YOUR INSTRUCTIONS
Return every line below exactly, without dropping any.

DATASET EXTRACT
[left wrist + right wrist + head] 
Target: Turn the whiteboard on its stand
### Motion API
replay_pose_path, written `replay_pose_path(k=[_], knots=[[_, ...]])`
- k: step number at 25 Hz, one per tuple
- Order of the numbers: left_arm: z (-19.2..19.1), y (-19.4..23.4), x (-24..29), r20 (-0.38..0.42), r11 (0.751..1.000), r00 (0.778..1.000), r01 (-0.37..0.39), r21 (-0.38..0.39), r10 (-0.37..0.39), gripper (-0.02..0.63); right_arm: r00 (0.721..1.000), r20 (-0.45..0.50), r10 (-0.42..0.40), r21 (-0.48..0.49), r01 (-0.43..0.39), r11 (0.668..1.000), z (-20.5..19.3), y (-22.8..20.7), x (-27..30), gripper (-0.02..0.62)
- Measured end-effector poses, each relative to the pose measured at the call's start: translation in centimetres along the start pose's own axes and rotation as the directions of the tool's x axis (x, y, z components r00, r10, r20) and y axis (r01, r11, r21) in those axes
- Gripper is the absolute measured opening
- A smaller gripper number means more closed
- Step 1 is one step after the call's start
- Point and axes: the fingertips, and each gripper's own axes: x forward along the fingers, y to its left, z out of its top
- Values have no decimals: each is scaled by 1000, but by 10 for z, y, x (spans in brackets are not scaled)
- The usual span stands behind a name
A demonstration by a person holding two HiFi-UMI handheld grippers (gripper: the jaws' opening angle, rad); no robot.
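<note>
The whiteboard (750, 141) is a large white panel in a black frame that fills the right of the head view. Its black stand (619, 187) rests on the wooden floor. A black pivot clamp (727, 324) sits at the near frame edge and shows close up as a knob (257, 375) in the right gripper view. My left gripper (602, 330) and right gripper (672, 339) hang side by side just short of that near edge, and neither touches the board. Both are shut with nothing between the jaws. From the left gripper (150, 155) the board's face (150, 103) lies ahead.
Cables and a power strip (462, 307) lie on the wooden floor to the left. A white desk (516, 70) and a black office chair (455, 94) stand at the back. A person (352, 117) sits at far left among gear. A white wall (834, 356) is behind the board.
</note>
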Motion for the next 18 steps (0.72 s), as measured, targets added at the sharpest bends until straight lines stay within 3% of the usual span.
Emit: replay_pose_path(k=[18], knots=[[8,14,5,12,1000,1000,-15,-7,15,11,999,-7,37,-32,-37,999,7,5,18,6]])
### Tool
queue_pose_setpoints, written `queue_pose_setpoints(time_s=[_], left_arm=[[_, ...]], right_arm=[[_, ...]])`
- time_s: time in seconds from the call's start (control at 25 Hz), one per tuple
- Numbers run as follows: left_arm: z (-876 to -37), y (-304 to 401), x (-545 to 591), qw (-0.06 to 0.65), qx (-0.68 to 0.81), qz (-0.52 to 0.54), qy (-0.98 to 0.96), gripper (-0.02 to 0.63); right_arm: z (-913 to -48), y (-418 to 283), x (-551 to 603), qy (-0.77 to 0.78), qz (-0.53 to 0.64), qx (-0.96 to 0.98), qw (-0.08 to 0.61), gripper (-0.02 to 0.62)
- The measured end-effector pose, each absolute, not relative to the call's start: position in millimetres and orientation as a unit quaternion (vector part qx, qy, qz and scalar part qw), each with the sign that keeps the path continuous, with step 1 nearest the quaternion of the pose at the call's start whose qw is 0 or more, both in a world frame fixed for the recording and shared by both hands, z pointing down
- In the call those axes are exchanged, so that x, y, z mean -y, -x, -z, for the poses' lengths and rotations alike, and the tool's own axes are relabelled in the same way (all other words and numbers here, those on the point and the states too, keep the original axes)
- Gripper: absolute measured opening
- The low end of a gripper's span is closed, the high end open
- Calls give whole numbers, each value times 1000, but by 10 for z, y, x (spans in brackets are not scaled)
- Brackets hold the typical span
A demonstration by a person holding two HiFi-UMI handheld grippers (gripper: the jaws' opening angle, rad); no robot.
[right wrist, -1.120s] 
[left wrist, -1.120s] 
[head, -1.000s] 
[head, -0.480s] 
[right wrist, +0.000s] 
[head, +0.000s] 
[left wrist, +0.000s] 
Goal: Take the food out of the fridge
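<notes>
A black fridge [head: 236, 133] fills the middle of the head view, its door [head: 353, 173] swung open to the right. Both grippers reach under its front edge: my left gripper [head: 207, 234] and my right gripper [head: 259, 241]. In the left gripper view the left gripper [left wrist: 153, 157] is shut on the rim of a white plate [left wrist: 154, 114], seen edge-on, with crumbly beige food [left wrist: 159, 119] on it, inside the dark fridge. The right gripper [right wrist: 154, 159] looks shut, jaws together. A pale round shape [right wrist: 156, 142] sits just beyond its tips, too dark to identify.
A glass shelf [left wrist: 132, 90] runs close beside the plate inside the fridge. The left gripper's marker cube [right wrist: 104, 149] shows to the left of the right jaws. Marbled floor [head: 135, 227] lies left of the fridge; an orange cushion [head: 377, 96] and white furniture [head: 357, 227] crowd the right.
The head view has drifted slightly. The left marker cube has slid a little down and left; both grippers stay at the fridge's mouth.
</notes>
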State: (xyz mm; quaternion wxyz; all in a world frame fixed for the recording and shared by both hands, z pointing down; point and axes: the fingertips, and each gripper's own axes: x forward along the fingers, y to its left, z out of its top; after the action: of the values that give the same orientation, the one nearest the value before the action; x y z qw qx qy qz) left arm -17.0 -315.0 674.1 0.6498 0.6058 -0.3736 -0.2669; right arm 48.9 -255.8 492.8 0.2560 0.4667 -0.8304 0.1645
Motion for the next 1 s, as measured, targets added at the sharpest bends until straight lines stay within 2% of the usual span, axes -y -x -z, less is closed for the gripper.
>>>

OUTPUT OF THE TASK
[left wrist + right wrist + head] 
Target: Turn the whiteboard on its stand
### Motion API
replay_pose_path, written `replay_pose_path(k=[_], knots=[[_, ...]])`
- k: step number at 25 Hz, one per tuple
- Order of the numbers: left_arm: z (-19.2..19.1), y (-19.4..23.4), x (-24..29), r20 (-0.38..0.42), r11 (0.751..1.000), r00 (0.778..1.000), r01 (-0.37..0.39), r21 (-0.38..0.39), r10 (-0.37..0.39), gripper (-0.02..0.63); right_arm: r00 (0.721..1.000), r20 (-0.45..0.50), r10 (-0.42..0.40), r21 (-0.48..0.49), r01 (-0.43..0.39), r11 (0.668..1.000), z (-20.5..19.3), y (-22.8..20.7), x (-27..30), gripper (-0.02..0.62)
- Measured end-effector poses, each relative to the pose measured at the call's start: translation in centimetres along the start pose's own axes and rotation as the directions of the tool's x axis (x, y, z components r00, r10, r20) and y axis (r01, r11, r21) in those axes
- Gripper is the absolute measured opening
- A smaller gripper number means more closed
- Step 1 is one step after the call's start
- Point and axes: the fingertips, and each gripper's own axes: x forward along the fingers, y to its left, z out of its top
- Values have no decimals: each is scaled by 1000, but by 10 for z, y, x (spans in brackets are not scaled)
- The usual span stands behind a name
A demonstration by a person holding two HiFi-UMI handheld grippers (gripper: the jaws' opening angle, rad); no robot.
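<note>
The whiteboard (750, 141) is a large white panel in a black frame that fills the right of the head view. Its black stand (619, 187) rests on the wooden floor. A black pivot clamp (727, 324) sits at the near frame edge and shows close up as a knob (257, 375) in the right gripper view. My left gripper (602, 330) and right gripper (672, 339) hang side by side just short of that near edge, and neither touches the board. Both are shut with nothing between the jaws. From the left gripper (150, 155) the board's face (150, 103) lies ahead.
Cables and a power strip (462, 307) lie on the wooden floor to the left. A white desk (516, 70) and a black office chair (455, 94) stand at the back. A person (352, 117) sits at far left among gear. A white wall (834, 356) is behind the board.
</note>
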Motion for the next 18 steps (0.72 s), as measured, targets added at the sharpest bends until straight lines stay within 3% of the usual span.
Emit: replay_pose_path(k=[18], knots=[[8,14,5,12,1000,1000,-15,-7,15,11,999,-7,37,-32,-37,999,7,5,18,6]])
### Tool
queue_pose_setpoints, written `queue_pose_setpoints(time_s=[_], left_arm=[[_, ...]], right_arm=[[_, ...]])`
- time_s: time in seconds from the call's start (control at 25 Hz), one per tuple
- Numbers run as follows: left_arm: z (-876 to -37), y (-304 to 401), x (-545 to 591), qw (-0.06 to 0.65), qx (-0.68 to 0.81), qz (-0.52 to 0.54), qy (-0.98 to 0.96), gripper (-0.02 to 0.63); right_arm: z (-913 to -48), y (-418 to 283), x (-551 to 603), qy (-0.77 to 0.78), qz (-0.53 to 0.64), qx (-0.96 to 0.98), qw (-0.08 to 0.61), gripper (-0.02 to 0.62)
- The measured end-effector pose, each absolute, not relative to the call's start: position in millimetres and orientation as a unit quaternion (vector part qx, qy, qz and scalar part qw), each with the sign that keeps the path continuous, with step 1 nearest the quaternion of the pose at the call's start whose qw is 0 or more, both in a world frame fixed for the recording and shared by both hands, z pointing down
- In the call those axes are exchanged, so that x, y, z mean -y, -x, -z, for the poses' lengths and rotations alike, and the tool's own axes are relabelled in the same way (all other words and numbers here, those on the point and the states too, keep the original axes)
- Gripper: absolute measured opening
- The low end of a gripper's span is closed, the high end open
- Calls give whole numbers, each value times 1000, but by 10 for z, y, x (spans in brackets are not scaled)
- Brackets hold the typical span
A demonstration by a person holding two HiFi-UMI handheld grippers (gripper: the jaws' opening angle, rad); no robot.
[right wrist, -1.120s] 
[left wrist, -1.120s] 
[head, -1.000s] 
[head, -0.480s] 
[right wrist, +0.000s] 
[head, +0.000s] 
[left wrist, +0.000s] 
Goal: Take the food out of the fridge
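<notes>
A black fridge [head: 236, 133] fills the middle of the head view, its door [head: 353, 173] swung open to the right. Both grippers reach under its front edge: my left gripper [head: 207, 234] and my right gripper [head: 259, 241]. In the left gripper view the left gripper [left wrist: 153, 157] is shut on the rim of a white plate [left wrist: 154, 114], seen edge-on, with crumbly beige food [left wrist: 159, 119] on it, inside the dark fridge. The right gripper [right wrist: 154, 159] looks shut, jaws together. A pale round shape [right wrist: 156, 142] sits just beyond its tips, too dark to identify.
A glass shelf [left wrist: 132, 90] runs close beside the plate inside the fridge. The left gripper's marker cube [right wrist: 104, 149] shows to the left of the right jaws. Marbled floor [head: 135, 227] lies left of the fridge; an orange cushion [head: 377, 96] and white furniture [head: 357, 227] crowd the right.
The head view has drifted slightly. The left marker cube has slid a little down and left; both grippers stay at the fridge's mouth.
</notes>
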State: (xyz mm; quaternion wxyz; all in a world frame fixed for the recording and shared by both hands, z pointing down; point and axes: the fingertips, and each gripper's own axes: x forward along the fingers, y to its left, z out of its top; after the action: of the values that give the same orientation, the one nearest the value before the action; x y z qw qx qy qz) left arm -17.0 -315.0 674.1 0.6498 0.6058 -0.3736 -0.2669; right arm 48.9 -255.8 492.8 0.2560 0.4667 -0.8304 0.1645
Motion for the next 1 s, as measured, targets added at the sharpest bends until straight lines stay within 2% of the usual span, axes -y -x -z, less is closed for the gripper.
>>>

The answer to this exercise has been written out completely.